After graduating from college, I’ve found myself without a local RPG group, which is a huge pain. (All those games, all those plots, and nothing to do!) Thus, I’ve spent a lot of time tracking down just how exactly to find some new players and local groups. Thanks to Web 2.0, there’s actually a great selection of resources to find local groups and players, making it much easier than it was… hell, back in the late ’90s and early 2000s, when the groups I played with were either people I knew, or from the tried-and-tested “bulletin board in the local store” method.
It’s an interesting development: gaming has a strong social stigma attached to it, yet it’s also a very social hobby, one where anti-social people tend to get pushed out of the herd. Thus it makes sense to have a strong social media/Web 2.0 presence. Sadly, we’re not there yet, but there are a number of steps in the right direction. (Note that I’m solely using these to look around my gaming area, which would be metro-Detroit, and everyone else’s experience will be different. Heck, I also tend to look around to see if there’s anyone remotely around my old West Michigan stomping ground, and usually nobody is.)
First up, NearbyGamers. This is a fantastic idea: everything revolves around a simple GoogleMaps plugin with little markers for all the registered users. There’s space for a quick bio, and the ability to list your favorite games and themes by way of tagging. (Talk about Web 2.0!) The downside? There’s only 12k members. Worldwide.

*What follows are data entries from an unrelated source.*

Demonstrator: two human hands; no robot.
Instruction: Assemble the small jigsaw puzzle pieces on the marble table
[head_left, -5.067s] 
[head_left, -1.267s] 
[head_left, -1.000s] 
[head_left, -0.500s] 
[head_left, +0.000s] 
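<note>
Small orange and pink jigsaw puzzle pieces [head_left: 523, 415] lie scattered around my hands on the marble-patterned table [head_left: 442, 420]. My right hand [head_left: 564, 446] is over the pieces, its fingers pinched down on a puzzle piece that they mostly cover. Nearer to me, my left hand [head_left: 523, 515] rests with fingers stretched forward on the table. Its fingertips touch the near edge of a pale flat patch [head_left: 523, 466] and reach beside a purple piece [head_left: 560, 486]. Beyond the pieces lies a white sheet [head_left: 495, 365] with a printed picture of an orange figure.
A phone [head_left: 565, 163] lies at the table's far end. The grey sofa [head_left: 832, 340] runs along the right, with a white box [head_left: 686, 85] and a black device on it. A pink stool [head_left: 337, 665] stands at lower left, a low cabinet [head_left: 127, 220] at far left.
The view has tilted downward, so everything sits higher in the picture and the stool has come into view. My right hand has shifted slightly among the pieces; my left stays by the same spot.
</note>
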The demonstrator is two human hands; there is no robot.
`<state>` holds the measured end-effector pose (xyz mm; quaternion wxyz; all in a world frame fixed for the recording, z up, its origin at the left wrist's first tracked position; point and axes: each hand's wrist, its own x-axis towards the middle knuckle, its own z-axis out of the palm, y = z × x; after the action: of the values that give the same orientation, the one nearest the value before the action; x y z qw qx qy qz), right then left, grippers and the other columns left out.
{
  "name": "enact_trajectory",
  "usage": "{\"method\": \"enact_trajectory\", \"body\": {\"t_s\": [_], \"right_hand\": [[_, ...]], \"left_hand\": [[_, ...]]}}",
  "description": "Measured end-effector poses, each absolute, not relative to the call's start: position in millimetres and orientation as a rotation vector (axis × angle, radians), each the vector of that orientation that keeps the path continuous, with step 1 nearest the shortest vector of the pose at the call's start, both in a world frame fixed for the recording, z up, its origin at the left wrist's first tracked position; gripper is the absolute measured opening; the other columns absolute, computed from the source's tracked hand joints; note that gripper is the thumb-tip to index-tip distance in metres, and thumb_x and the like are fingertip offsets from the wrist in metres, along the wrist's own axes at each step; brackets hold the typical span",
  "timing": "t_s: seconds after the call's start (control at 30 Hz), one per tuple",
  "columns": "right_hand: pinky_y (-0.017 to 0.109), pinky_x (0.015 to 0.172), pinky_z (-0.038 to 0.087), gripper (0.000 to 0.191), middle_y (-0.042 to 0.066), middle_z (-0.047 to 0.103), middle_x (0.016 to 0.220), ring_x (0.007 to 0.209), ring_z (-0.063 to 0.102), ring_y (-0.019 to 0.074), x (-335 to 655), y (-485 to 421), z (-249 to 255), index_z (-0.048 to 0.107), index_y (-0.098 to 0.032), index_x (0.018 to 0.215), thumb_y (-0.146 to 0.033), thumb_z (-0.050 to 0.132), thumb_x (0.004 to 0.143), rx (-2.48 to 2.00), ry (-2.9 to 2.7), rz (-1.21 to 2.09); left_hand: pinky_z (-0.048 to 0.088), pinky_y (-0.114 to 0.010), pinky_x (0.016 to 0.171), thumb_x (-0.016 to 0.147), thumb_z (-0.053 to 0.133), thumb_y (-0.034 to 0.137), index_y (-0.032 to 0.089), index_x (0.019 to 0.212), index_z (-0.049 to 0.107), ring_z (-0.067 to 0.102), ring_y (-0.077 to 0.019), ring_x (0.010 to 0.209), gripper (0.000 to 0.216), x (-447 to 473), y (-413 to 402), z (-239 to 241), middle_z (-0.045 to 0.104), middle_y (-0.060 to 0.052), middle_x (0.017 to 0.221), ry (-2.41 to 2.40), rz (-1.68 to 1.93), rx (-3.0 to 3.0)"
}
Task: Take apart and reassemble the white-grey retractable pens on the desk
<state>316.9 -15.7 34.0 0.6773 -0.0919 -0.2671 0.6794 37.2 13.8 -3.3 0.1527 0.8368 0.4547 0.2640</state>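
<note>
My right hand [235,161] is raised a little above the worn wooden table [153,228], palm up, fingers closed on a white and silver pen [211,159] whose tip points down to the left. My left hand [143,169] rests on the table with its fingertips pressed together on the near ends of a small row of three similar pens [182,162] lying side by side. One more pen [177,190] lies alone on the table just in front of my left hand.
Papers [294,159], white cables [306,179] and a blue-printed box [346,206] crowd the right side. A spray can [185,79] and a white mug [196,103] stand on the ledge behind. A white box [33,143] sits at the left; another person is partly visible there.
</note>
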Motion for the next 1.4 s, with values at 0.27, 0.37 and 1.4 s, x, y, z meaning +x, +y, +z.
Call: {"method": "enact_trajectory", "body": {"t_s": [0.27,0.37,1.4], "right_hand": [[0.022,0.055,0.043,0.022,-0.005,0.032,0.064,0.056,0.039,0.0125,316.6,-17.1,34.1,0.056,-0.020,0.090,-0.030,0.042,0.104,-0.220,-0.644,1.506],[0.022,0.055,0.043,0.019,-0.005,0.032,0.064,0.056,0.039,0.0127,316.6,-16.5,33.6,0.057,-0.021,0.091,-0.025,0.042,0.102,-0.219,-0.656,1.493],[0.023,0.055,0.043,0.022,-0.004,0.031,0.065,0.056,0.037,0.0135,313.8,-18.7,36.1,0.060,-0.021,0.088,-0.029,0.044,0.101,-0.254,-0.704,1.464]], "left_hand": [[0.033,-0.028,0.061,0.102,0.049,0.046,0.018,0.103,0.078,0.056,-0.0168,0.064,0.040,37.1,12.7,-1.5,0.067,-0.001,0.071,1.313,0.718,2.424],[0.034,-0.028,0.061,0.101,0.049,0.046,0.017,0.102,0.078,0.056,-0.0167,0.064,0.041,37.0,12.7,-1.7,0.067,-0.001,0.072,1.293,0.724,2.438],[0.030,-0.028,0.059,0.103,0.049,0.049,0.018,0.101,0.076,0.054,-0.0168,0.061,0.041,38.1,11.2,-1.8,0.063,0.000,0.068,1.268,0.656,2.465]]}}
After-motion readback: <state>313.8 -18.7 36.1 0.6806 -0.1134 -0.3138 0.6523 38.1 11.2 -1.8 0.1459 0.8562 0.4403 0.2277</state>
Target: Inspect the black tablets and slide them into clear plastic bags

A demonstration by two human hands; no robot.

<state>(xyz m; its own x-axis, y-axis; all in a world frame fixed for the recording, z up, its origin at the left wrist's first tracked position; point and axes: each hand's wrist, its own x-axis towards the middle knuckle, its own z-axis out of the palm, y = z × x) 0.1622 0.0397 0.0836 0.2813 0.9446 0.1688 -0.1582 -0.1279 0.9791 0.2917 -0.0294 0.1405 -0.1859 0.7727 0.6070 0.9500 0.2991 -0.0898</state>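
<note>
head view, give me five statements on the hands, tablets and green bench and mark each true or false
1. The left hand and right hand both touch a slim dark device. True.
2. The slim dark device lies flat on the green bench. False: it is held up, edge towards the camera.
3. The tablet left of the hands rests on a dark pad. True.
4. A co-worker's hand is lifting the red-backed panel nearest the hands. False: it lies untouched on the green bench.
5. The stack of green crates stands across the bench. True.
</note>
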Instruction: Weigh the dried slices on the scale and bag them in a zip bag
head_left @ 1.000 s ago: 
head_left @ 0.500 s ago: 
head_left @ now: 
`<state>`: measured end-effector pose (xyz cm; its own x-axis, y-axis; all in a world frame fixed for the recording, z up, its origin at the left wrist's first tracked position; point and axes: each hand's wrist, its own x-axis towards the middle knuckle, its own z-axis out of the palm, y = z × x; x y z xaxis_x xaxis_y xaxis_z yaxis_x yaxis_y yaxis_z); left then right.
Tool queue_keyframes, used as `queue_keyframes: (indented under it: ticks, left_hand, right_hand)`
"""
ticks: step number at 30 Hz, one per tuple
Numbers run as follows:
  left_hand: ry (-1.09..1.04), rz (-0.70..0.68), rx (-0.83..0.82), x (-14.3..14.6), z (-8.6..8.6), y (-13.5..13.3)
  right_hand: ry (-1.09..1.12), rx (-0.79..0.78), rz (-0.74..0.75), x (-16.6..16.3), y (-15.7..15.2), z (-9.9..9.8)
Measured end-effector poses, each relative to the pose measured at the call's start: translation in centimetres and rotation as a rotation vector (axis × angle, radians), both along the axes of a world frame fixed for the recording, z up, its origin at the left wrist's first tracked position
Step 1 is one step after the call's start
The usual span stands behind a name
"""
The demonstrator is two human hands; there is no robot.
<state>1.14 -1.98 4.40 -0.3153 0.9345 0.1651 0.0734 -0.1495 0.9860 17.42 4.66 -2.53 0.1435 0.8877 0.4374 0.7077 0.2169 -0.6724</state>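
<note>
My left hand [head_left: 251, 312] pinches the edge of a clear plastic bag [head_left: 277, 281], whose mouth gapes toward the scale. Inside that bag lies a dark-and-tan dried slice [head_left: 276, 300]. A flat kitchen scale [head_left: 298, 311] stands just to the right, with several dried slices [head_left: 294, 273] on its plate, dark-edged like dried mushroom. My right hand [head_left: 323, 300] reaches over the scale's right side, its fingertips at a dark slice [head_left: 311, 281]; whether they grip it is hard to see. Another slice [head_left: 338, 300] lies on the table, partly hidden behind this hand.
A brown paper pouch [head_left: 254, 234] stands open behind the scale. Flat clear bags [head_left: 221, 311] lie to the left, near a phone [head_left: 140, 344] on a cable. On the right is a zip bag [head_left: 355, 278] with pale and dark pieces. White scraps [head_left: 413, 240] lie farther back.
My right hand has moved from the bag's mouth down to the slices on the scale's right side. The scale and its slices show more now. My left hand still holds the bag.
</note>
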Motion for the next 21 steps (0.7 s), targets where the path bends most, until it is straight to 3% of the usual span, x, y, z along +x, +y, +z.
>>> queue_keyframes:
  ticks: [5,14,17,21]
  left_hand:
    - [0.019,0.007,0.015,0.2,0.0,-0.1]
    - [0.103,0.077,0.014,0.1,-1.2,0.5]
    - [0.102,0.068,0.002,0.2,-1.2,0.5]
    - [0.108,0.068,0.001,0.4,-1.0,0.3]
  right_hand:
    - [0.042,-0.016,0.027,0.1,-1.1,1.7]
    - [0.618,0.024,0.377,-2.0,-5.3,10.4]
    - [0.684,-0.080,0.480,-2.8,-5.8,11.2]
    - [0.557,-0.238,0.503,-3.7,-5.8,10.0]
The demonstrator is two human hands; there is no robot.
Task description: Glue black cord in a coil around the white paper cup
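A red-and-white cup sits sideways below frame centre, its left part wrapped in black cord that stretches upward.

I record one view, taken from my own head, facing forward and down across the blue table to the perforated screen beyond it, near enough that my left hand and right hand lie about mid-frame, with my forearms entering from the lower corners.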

The more tech-friendly, slightly larger (15,000+ members), and more expansive site would be Pen & Paper Games. The differences are notable, like they’re going off yet another slice of Web 2.0: there’s a plethora of questions you can answer for your profile, such as favored group size, number of games/week, open hours, and the standard bio stuff. There’s a huge forum, and some blog-like aspects, and it’s all powered through the simple yet time-tested vBulletin engine, so while it doesn’t look bad, it looks a little scrunched. I’ve also noticed a ton of people are running online games with Skype or VTTs; I’ve done that before, and found sit-down tabletop games to have a much cooler atmosphere. (Partly because it’s a communal atmosphere, partly so I’m not stuck in the same room hot as my computer.)
Then, there’s always the tried and true Meetup site, with local/regionalized D&D groups. One of my friends used this to great extent, and managed to find some local English-speaking expat groups when he was in Asia. There’s no less than three D&D Meetups in my area, which encompasses most of the Metro-Detroit area (roughly the triangle of Ann Arbor to Flint to Windsor). They all have varying activity levels; I need to actually make an effort on my part to start actively looking for groups and players using them.
Also worth mentioning is Obsidian Portal. It’s more a Web 2.0 reference work for GMs and their campaigns, but there’s also a large “nearby games” function that shows where all the Portal campaigns are being run. It’s tied into Pen & Paper as part of the Lonely Gamers Network, and when I finally get a game going, I’ll definitely jump on this resource. Usually, my group’s started Wetpaint wikis to handle such things, and while Obsidian Portal is a little skimpier than the stand-alone ones, it’s nice to have everything tied into the other resources the site offers.
Lastly, there’s a bunch of other methods out there. Most publishers, RPGNet, and ENWorld have space on their forums for players/games meetups, which are always better than nothing. Having gamer friends in the area, or people you think you can drag into the hobby, is a step up. And there’s always the flyers and pegboard method: you can tell a good gaming shop from a bad one based on whether or not they have room for gamers to play and a “players/GMs looking for” bulletin board. In fact, there’s no real limit to the player-/game-finding resources; this site has a good overview.
So, which was the most useful site for finding a game? Couldn’t actually tell you, but I’m hoping to use these, along with any store bulletin boards I find, to shill for a game I’d like to run. The big downside to all of these is that they don’t appear to have much in the way of updates; most of the groups in my area have info from 2009 (NearbyGamers) or 2008 (Pen/Paper). My local Meetups are either a tad far away, or don’t have much going on (500+ members, only ~6 who show up to the meetups, and perhaps three times that who run games. Not that I’m helping this trend of entropy, mind you).